Matthew Leahy’s care plan was ‘falsified’ by staff after being found hanged at Chelmsford’s Linden Centre

Melanie Leahy is leading the campaign for a statutory public inquiry into the county’s mental health services

Staff “falsified” Matthew Leahy’s care plan after he was found hanged at an Essex mental health unit.

The 20-year-old was discovered in his room at the Linden Centre in Chelmsford, Essex, in November 2012, before being transferred to Broomfield Hospital where he was pronounced dead shortly after.

A report from the Parliamentary and Health Service Ombudsman in 2019, seven years after Matthew’s death, found there had been “significant failings” in key elements of his care while under the North Essex Partnership Trust (NEP).

His mum, Melanie Leahy, has been campaigning for a statutory public inquiry for eight years in search of truth and justice for her son, and she now has the support of approximately 20 other Essex families who believe their relatives were also failed by the system.

They believe a public inquiry, through which members of staff can be questioned under oath, is the only way to get the answers they claim they so desperately need.

Found hanged a week after admission

Matthew Leahy died a week after being admitted to the Linden Centre in Chelmsford(Image: Ricci Fothergill/RMC)

Matthew had a great childhood.

He excelled throughout his education, went to grammar school and even set up his own IT business.

But his dream of working in accounting was shattered when he didn’t get accepted into college, and that’s when his mental health started on a downward spiral.

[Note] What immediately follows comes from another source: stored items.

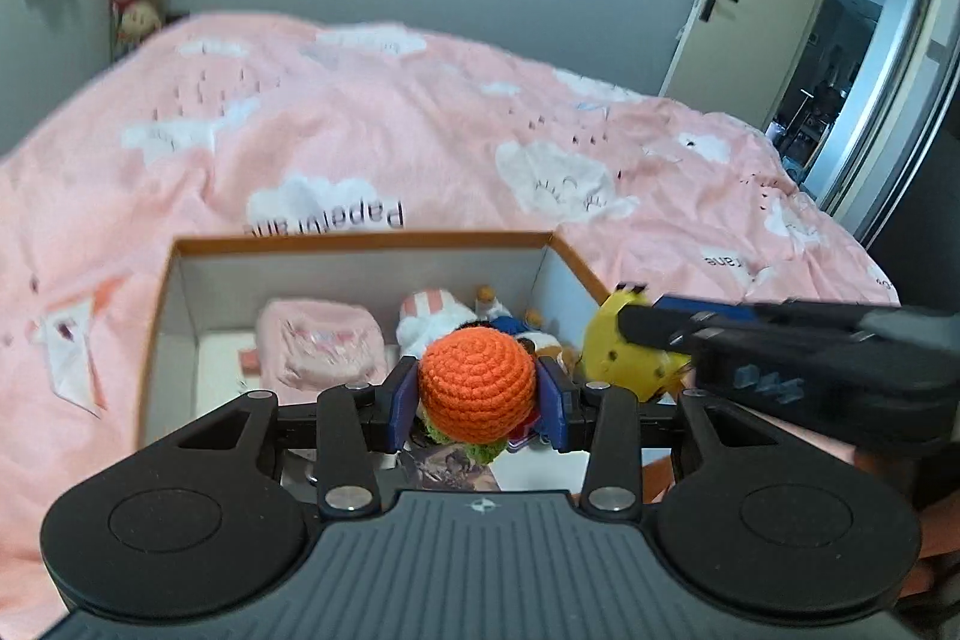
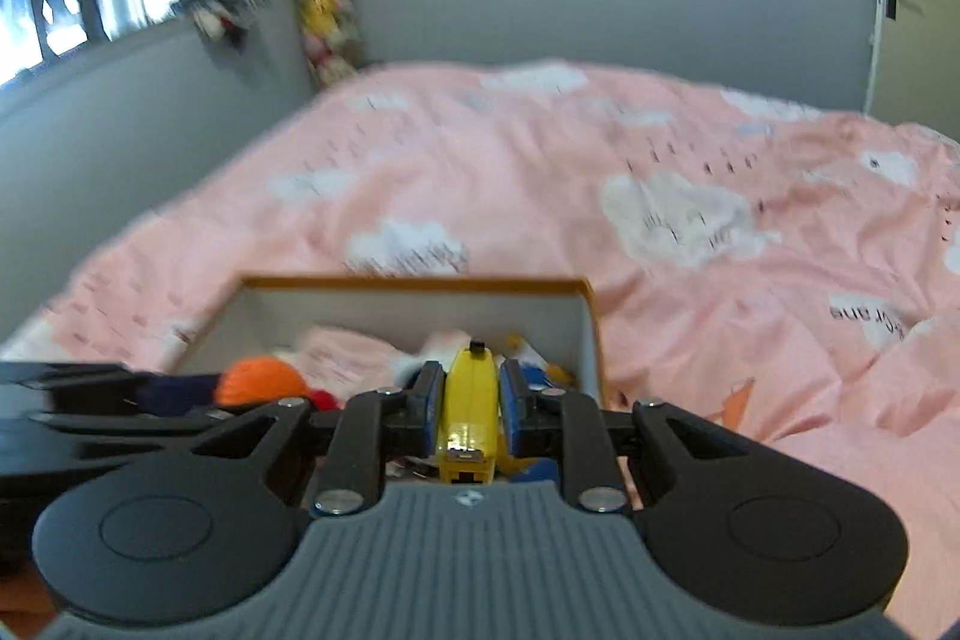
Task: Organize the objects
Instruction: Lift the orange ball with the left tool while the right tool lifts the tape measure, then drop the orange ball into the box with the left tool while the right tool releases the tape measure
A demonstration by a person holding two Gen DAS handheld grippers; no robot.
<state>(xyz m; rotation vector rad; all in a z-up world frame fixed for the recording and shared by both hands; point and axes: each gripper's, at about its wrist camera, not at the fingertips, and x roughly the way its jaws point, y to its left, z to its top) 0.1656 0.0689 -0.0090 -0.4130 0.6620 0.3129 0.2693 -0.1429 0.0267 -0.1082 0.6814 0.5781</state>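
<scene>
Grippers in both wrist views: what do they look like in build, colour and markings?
Both match. The left gripper and right gripper each have a grey ribbed base with a small round emblem, flanked by two black round discs. Black linkage bars with silver rivets run forward to black fingers faced with blue pads. No cables or sleeves show.

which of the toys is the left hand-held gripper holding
The orange crocheted ball, clamped between the left hand-held gripper fingers; the yellow toy sits in the right hand-held gripper.
</scene>
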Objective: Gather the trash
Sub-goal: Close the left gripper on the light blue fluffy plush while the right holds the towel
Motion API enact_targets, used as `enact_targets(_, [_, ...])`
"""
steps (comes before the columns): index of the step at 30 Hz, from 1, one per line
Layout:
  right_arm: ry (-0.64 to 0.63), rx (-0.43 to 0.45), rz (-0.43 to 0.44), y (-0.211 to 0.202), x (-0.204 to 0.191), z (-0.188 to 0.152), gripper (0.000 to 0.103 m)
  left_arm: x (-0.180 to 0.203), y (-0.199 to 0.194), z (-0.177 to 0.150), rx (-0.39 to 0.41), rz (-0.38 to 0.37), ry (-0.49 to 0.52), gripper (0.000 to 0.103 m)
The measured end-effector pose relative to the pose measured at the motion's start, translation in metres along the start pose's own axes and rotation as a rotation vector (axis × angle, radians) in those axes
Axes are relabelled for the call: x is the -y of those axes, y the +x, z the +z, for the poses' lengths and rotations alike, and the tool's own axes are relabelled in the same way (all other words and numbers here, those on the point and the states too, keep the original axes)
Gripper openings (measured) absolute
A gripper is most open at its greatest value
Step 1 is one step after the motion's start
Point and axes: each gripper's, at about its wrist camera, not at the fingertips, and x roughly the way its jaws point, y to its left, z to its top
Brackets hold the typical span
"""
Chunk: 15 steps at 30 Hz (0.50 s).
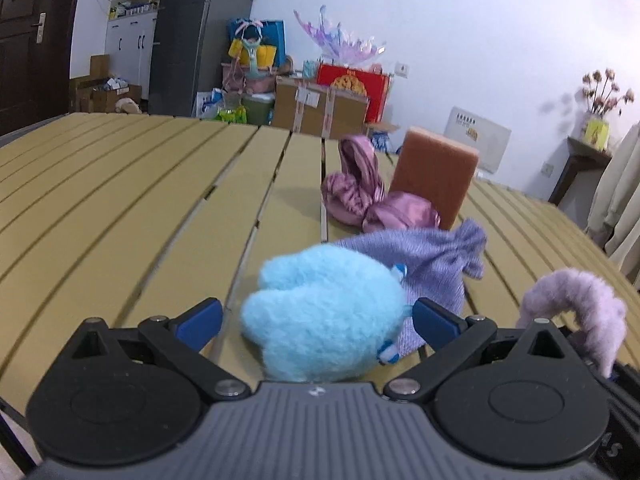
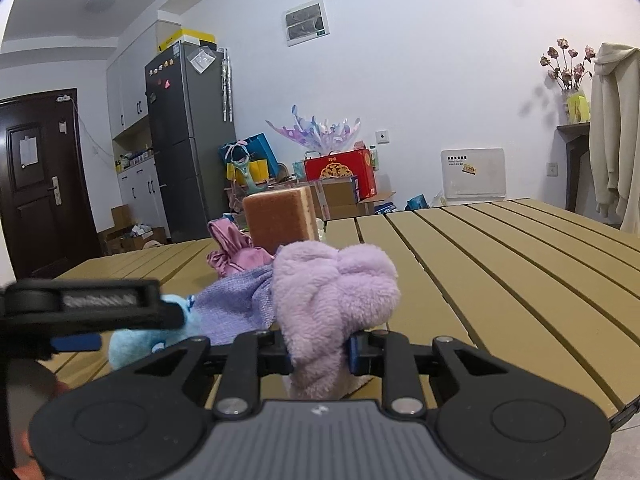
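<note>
Right gripper [image 2: 320,354] clamps lilac plush [image 2: 334,280] — lifted.

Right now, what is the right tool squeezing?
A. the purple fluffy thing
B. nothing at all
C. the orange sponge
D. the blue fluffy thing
A: in the right wrist view the right tool has its blue pads pressed against both sides of the purple fluffy thing, while the blue fluffy thing lies off to the side and the orange sponge stands farther back on the table.
</note>
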Motion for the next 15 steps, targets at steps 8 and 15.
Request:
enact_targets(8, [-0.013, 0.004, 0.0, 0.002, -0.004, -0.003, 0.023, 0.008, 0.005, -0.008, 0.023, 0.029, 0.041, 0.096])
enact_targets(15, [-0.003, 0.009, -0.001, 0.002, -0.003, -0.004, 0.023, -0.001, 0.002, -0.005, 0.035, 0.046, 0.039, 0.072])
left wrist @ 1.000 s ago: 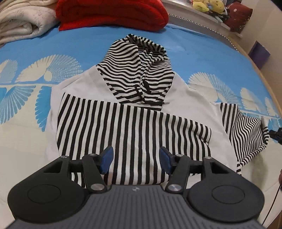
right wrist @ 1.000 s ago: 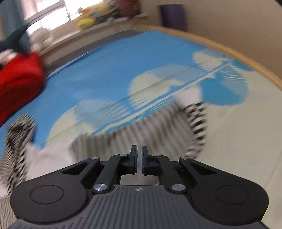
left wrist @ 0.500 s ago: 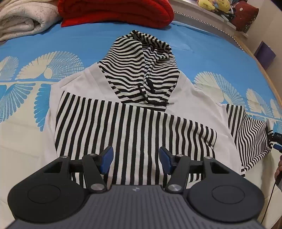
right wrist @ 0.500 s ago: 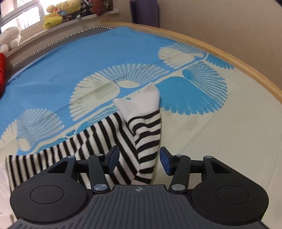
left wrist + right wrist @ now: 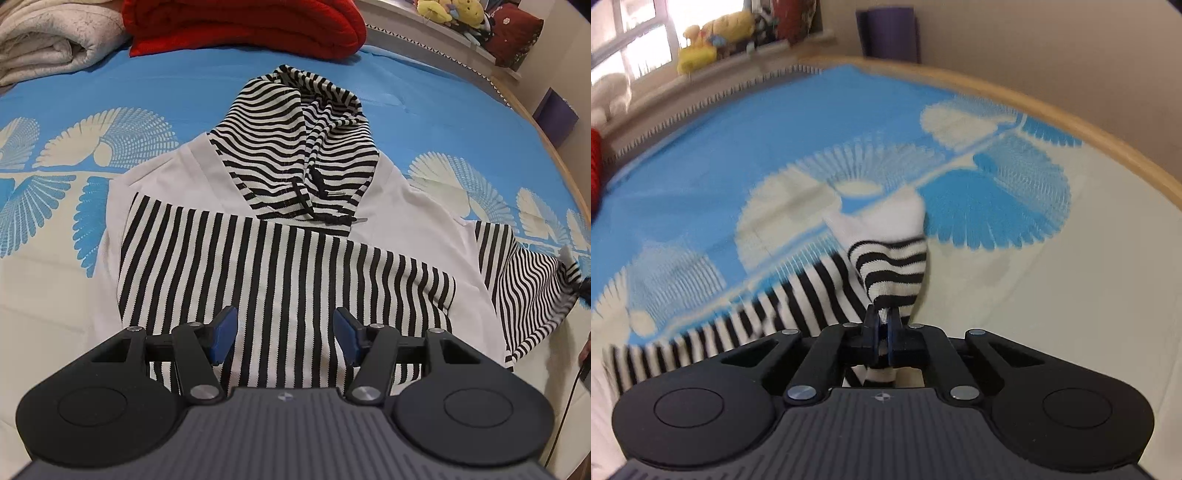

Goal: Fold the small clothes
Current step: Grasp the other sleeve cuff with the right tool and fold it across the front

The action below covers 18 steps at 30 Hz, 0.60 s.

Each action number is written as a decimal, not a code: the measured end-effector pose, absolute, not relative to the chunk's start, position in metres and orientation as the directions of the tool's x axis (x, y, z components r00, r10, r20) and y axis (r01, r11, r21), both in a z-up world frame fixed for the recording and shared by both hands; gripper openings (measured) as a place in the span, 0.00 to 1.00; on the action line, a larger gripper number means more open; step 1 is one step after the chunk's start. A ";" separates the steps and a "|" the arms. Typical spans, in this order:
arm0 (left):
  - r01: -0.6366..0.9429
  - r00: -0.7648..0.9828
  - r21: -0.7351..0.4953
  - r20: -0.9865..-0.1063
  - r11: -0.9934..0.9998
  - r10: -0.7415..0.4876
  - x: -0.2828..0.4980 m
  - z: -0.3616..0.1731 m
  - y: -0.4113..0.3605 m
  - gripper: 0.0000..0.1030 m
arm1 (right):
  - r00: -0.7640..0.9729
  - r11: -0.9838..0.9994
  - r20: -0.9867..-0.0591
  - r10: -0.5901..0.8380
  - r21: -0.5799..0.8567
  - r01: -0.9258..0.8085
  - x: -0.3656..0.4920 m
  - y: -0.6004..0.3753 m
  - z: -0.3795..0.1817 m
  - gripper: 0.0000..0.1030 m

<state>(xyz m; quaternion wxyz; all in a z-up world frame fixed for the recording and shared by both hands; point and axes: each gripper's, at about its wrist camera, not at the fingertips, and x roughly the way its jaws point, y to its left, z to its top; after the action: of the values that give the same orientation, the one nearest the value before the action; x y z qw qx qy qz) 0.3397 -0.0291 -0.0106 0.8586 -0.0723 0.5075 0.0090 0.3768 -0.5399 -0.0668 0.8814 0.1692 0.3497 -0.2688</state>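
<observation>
One sleeve pinched, right claw, near bed edge

Both views are fisheyes mounted on handheld grippers, each looking forward along its own two fingers and tilted down at the bed. The left wrist camera sits close above the lower edge of the striped hoodie, facing up its length toward the hood and the red blanket at the far end, with the bedspread bending away at the borders. The right wrist camera is lower and nearer the cloth, over the sleeve, facing the bed's wooden rim and the wall. Both show that sleeve, the bedspread and the windowsill's yellow plush toys.
</observation>
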 end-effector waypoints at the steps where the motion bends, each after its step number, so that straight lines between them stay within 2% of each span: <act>1: -0.088 0.486 -0.115 -0.872 0.990 -0.058 0.339 -0.010 -0.029 0.61 | 0.629 0.799 -0.689 -0.360 0.121 0.589 0.376 -0.536 -0.058 0.03; 7: -0.096 0.497 -0.118 -0.866 0.988 -0.055 0.336 -0.004 -0.022 0.61 | 0.763 0.852 -0.580 -0.284 0.212 0.478 0.367 -0.494 -0.003 0.03; 11: -0.098 0.509 -0.138 -0.858 0.986 -0.069 0.333 0.003 -0.014 0.61 | 0.842 0.885 -0.523 -0.133 0.319 0.338 0.361 -0.450 0.027 0.03; 13: -0.111 0.515 -0.154 -0.854 0.982 -0.076 0.333 0.008 -0.005 0.61 | 0.874 0.908 -0.486 -0.020 0.357 0.219 0.359 -0.414 0.043 0.03; 18: -0.215 0.538 -0.168 -0.842 0.962 -0.027 0.332 0.020 0.046 0.61 | 0.841 0.906 -0.381 0.383 0.334 -0.261 0.335 -0.284 0.075 0.04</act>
<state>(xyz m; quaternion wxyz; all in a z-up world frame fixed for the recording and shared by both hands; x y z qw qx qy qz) 0.3315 0.0457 0.0201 0.8678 -0.1267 0.4774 0.0543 0.3351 -0.2837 0.0746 0.9498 0.1358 0.2249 0.1697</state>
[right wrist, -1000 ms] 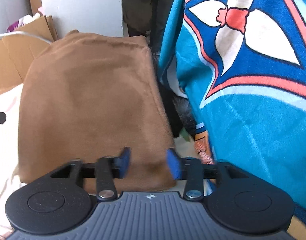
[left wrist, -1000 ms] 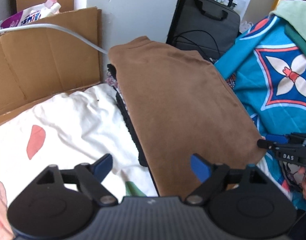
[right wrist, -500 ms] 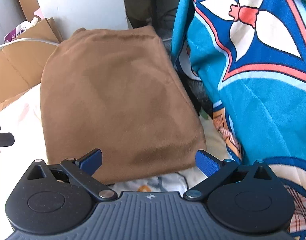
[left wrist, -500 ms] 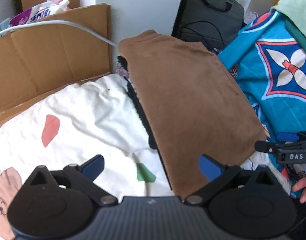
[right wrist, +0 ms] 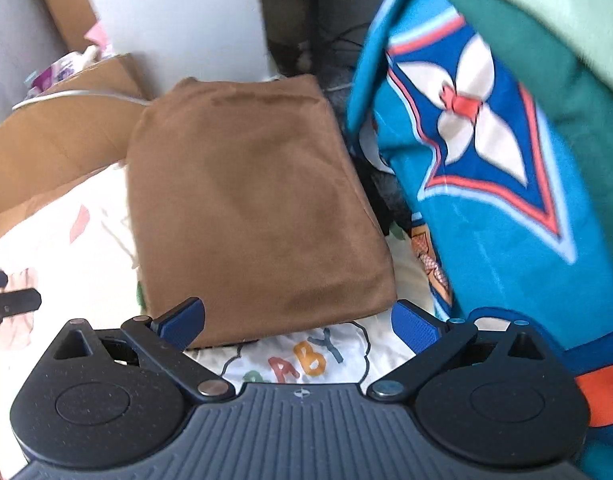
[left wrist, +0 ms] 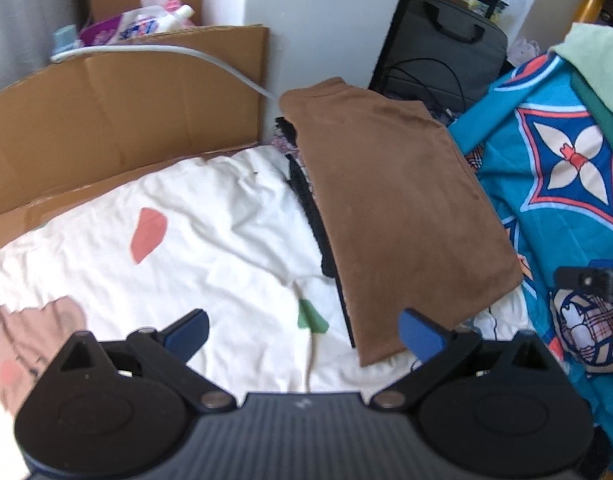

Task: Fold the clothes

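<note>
Both claws, left gripper [left wrist: 302,334] and right gripper [right wrist: 298,318], have just been opening and hold nothing; the brown garment [right wrist: 254,204] lies folded; I'd lift clear without snagging its near edge.

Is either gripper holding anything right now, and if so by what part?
Nothing is held. The left gripper and right gripper are both open, clear of the folded brown garment.
</note>
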Action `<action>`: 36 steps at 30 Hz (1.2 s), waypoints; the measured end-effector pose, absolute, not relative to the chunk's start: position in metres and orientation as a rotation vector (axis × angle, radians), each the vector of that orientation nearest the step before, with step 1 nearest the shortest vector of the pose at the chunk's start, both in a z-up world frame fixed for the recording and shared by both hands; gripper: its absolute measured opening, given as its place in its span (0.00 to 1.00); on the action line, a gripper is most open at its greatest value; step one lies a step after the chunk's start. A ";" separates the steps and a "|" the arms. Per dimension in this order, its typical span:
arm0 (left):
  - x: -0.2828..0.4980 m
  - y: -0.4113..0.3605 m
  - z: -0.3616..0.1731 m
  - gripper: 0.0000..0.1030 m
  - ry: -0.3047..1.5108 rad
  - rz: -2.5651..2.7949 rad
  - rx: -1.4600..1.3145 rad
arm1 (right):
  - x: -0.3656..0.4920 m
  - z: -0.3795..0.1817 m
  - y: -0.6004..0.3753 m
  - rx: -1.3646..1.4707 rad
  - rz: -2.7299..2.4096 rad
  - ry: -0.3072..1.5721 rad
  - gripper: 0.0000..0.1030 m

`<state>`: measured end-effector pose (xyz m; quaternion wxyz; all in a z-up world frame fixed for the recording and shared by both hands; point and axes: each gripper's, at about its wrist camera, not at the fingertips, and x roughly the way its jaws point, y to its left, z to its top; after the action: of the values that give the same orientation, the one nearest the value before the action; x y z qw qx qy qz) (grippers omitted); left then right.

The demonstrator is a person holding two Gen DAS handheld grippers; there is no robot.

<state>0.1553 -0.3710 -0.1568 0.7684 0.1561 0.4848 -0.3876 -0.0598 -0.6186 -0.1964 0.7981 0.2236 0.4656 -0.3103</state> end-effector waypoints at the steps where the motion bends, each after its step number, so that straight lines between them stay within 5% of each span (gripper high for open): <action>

Melanie, who lives in Maldon, said: “He got a bit depressed that he couldn’t get into accounting and the first sign of any problem was when he was telling me that he had pains in his stomach.

“He was having trouble sleeping and I wasn’t aware he’d gone to the doctor about it.”

When he was 18, Matthew told his doctor that he could feel things crawling over his skin, and according to Melanie, his condition worsened as the drugs and doses he was being given changed over time.

He was placed under the care of NEP’s Early Intervention in Psychosis team in 2011 and was diagnosed with a delusional disorder, by 2012 doctors say they were looking to see if this was caused by something physical.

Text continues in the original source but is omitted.